One goalkeeper in particular stands out for Port Vale when looking through the history books, even if injuries dealt him a cruel deck of cards.
Mark Goodlad signed for the then-Second Division side when he was just 20 years old, joining from Nottingham Forest and going on to become a club legend in short order.
However, eight years later he was forced into early retirement as injury troubles emerged and wrecked what was a storied spell for the Valiants.
In 2000, a young shot-stopper was thrust into first-team action at Vale Park due to an accumulation of injuries.
No one would have expected what was to come from Goodlad, as he became a verified club legend. However, injuries were the plague that stopped him reaching his full potential.
He missed the entirety of the 2003/04 season with a finger injury, but his biggest problem came in 2006 when he ruptured his achilles tendon.
That injury came in a game against Bristol City, and saw Goodlad requiring surgery. The ‘keeper spent a year recovering, but never played again.
The Vale man used a wheelchair before rebuilding his fitness, though the threat of permanently needing the use of a wheelchair if further surgery did not go to plan meant he hung up his boots prematurely in January 2008. He was aged just 28.
Despite his rotten luck with injuries, Vale’s legendary shot-stopper has become an icon at the club.
He played close to 250 games for the Valiants even with the time he spent on the treatment table. Though he never returned to the first team after his crushing injury suffered against the Robins, Goodlad did manage to play a smattering of reserve games in an attempt to regain fitness.
Speaking to the Vale website when he was forced into retirement, he uncovered the issues he had in never getting his “spring” back.
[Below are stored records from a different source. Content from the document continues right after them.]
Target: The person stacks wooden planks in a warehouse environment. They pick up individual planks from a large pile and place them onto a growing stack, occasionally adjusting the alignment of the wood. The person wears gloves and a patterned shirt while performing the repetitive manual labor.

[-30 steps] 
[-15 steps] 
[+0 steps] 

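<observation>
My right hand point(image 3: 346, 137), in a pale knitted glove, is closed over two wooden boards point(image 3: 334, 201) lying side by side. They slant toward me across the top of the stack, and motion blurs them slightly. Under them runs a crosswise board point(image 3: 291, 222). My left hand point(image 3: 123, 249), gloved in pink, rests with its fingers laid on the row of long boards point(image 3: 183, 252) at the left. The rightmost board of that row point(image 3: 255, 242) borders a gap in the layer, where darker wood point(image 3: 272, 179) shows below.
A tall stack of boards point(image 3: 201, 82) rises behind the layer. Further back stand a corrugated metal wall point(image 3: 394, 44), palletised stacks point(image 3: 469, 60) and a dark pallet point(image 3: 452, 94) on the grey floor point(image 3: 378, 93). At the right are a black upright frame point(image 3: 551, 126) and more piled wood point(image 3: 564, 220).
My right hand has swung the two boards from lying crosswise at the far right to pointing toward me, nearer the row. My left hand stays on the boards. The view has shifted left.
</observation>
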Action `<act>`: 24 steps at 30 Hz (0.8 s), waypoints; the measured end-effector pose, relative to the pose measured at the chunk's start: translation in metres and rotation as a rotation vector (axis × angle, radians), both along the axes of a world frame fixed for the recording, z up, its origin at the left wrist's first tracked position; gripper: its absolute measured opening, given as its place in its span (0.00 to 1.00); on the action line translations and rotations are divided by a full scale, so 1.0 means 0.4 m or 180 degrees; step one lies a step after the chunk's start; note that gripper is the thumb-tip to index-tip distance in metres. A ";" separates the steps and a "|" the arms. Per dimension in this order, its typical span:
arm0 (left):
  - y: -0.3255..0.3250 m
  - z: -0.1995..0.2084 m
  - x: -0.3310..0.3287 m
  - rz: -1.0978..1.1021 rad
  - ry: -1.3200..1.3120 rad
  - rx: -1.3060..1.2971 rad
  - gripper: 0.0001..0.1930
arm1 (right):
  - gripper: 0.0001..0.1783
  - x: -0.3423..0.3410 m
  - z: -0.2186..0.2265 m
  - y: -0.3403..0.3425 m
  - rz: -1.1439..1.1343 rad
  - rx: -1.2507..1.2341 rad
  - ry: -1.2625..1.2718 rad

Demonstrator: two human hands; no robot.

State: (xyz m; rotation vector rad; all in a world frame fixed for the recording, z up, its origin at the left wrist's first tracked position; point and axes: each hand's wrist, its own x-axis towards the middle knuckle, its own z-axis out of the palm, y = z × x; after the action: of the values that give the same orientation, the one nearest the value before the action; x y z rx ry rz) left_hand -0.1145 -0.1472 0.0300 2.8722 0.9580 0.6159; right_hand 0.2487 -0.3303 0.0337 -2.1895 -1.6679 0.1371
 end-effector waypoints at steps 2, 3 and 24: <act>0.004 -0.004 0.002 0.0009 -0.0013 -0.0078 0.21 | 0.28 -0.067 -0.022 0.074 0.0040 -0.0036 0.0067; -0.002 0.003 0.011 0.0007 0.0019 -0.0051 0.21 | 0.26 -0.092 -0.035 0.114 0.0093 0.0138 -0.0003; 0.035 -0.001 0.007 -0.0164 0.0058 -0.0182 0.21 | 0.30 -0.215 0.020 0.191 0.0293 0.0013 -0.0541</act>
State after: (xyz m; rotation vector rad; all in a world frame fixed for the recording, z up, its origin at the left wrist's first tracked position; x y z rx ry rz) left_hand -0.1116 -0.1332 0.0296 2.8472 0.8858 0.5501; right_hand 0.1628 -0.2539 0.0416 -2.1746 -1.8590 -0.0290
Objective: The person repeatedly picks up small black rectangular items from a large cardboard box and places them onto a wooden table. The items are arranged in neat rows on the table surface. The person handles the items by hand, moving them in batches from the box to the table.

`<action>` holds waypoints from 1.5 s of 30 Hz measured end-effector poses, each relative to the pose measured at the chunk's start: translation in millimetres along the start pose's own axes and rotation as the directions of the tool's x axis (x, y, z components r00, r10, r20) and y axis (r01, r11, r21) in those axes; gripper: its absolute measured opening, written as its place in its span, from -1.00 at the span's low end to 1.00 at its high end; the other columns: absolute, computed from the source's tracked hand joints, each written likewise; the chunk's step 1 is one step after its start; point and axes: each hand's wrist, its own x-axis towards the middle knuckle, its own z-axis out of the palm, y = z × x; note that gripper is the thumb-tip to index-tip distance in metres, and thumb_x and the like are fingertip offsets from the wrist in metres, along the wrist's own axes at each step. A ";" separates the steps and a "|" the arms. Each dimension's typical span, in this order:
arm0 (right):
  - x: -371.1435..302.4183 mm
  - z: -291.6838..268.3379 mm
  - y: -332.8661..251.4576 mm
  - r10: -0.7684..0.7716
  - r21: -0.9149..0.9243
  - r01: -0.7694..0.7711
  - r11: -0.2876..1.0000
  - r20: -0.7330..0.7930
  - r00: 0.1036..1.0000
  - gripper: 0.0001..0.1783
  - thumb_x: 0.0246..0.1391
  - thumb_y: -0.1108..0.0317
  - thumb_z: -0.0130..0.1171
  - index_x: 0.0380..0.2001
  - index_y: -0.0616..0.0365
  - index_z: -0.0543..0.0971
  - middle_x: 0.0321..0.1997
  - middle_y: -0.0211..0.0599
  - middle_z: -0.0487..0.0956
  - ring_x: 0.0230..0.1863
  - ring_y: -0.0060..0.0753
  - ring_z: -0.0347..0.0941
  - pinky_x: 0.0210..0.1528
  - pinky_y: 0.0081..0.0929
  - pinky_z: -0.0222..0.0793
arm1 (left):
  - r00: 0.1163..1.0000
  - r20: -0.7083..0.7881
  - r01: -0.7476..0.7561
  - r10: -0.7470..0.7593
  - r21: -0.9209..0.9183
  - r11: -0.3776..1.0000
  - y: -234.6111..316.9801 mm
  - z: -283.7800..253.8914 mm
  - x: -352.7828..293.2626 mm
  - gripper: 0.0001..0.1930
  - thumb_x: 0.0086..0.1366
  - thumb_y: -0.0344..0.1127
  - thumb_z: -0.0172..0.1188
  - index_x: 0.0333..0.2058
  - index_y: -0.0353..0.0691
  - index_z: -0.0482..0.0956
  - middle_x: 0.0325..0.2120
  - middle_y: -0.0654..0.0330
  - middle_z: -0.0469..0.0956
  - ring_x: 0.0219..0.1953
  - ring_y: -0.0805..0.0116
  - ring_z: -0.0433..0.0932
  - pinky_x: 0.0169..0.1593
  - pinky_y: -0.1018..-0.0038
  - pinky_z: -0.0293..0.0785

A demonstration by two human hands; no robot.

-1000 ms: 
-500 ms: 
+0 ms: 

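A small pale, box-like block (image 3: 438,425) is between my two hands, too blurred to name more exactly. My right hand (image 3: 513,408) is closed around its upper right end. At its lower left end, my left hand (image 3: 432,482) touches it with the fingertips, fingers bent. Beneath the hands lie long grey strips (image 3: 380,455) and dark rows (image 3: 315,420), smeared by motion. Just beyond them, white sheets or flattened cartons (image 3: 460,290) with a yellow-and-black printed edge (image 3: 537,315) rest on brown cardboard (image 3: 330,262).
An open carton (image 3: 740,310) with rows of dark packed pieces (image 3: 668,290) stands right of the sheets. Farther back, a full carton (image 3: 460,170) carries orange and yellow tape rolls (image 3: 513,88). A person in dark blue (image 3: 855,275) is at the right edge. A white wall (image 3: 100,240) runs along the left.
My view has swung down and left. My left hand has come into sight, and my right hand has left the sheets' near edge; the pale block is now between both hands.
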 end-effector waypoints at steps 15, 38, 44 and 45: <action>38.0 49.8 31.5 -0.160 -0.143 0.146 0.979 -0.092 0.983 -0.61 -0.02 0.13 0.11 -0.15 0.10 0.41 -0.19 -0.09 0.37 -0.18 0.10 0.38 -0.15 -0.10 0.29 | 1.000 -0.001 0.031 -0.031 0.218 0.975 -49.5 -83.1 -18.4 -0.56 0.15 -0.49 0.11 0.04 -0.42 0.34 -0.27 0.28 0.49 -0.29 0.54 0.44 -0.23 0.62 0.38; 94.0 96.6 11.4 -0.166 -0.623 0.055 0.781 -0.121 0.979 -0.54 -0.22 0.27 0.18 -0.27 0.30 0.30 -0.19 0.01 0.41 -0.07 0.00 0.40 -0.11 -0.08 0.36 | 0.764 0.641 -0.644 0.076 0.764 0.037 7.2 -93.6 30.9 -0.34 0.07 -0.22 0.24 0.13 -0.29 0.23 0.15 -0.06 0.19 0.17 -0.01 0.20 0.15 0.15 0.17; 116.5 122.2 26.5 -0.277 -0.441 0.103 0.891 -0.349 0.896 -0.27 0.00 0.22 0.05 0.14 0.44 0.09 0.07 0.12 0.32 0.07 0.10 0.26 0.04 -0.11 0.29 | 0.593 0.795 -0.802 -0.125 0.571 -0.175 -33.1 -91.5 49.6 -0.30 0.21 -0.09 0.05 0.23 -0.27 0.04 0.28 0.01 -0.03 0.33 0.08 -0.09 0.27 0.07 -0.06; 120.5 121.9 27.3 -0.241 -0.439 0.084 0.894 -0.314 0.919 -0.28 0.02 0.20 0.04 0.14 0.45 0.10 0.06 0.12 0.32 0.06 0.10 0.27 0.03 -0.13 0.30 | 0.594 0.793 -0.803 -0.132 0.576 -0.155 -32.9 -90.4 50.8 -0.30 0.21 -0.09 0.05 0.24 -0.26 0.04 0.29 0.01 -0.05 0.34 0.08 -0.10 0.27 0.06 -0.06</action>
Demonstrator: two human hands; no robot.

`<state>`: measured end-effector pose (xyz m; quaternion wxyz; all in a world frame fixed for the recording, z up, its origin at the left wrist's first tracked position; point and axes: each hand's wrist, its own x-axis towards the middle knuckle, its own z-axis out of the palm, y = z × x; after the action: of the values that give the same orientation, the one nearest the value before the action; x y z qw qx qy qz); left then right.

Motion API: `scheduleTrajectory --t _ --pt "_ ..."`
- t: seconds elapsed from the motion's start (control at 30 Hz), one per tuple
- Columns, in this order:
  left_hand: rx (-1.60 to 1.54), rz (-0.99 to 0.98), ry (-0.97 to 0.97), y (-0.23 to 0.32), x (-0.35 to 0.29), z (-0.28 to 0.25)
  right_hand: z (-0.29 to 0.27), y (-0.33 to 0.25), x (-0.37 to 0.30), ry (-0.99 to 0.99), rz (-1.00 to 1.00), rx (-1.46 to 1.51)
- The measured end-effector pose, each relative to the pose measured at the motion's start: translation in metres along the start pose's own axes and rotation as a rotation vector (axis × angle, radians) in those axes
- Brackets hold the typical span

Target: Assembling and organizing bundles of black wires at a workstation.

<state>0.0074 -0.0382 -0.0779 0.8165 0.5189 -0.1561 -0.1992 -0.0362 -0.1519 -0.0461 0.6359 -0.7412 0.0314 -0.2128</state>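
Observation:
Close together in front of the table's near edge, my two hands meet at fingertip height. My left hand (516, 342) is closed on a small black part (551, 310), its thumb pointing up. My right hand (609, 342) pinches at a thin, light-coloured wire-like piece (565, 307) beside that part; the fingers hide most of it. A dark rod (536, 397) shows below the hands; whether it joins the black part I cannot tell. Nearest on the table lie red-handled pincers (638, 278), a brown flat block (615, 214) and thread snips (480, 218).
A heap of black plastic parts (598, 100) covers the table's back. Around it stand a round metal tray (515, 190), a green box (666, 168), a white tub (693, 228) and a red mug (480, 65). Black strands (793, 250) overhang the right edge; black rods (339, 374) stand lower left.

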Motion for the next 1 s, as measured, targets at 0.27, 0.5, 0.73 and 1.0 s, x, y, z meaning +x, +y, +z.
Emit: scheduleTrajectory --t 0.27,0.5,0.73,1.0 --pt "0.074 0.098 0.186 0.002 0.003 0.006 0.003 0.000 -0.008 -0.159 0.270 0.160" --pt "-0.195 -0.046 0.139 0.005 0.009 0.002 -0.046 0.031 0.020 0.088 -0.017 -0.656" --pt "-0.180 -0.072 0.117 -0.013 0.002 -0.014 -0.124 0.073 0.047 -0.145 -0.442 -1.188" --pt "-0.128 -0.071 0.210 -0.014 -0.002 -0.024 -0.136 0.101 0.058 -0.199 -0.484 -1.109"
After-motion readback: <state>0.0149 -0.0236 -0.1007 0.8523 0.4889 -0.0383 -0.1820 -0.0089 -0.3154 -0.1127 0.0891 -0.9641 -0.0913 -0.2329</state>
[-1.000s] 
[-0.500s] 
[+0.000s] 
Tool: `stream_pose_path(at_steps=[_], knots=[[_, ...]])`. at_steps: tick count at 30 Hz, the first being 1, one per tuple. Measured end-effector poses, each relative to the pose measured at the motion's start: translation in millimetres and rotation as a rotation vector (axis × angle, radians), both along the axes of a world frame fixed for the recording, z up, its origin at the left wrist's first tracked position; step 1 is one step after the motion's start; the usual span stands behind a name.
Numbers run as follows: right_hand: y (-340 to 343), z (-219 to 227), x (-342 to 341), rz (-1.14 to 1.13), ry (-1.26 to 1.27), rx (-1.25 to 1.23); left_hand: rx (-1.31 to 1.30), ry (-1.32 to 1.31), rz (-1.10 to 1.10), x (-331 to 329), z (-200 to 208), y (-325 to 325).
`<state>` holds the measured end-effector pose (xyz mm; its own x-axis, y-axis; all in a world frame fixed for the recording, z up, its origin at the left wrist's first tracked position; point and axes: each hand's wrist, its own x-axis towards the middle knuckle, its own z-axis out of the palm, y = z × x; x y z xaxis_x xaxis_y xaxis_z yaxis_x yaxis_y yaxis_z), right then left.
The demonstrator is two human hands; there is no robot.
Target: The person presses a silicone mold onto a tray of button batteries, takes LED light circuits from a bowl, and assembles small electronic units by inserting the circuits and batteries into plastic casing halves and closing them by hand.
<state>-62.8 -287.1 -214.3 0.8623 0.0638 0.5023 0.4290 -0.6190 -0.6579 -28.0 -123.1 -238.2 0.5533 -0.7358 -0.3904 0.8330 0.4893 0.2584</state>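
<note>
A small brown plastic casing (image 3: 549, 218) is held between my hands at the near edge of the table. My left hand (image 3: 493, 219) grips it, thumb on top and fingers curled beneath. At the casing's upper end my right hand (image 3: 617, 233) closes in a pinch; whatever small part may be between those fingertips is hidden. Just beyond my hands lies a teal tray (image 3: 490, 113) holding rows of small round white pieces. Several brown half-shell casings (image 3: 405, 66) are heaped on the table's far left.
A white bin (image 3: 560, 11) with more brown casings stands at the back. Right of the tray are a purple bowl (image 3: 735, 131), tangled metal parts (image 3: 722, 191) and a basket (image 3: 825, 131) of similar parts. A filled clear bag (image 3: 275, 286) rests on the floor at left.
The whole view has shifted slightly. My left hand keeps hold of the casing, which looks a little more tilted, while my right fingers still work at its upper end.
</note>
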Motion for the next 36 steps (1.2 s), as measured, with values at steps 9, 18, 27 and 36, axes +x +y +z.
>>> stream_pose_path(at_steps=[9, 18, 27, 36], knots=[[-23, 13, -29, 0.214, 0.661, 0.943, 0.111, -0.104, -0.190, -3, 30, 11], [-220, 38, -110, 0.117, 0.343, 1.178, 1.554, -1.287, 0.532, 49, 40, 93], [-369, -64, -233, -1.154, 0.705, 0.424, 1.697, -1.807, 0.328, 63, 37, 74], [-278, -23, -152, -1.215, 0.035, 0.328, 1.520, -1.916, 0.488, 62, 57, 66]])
It was his achilles that proved to be the source of his troubles, and that was something that was never resolved.
In 2019, he was marked as the goalkeeper in an Ultimate XI voted by supporters of the club. It added to his on-field accolades, both as a winner of the 2000/2001 EFL Trophy and as Vale’s 2002 Player of the Year.
Despite everything, Goodlad has not left football.
Now 45, the Barnsley-born footballer has spent time as Hartlepool United’s assistant manager, as well as in goalkeeping coach roles at clubs including York City and his hometown Reds.
It may have ended in a sour way due to injury troubles, but Port Vale will also be thankful for their goalkeeping hero from Nottingham Forest.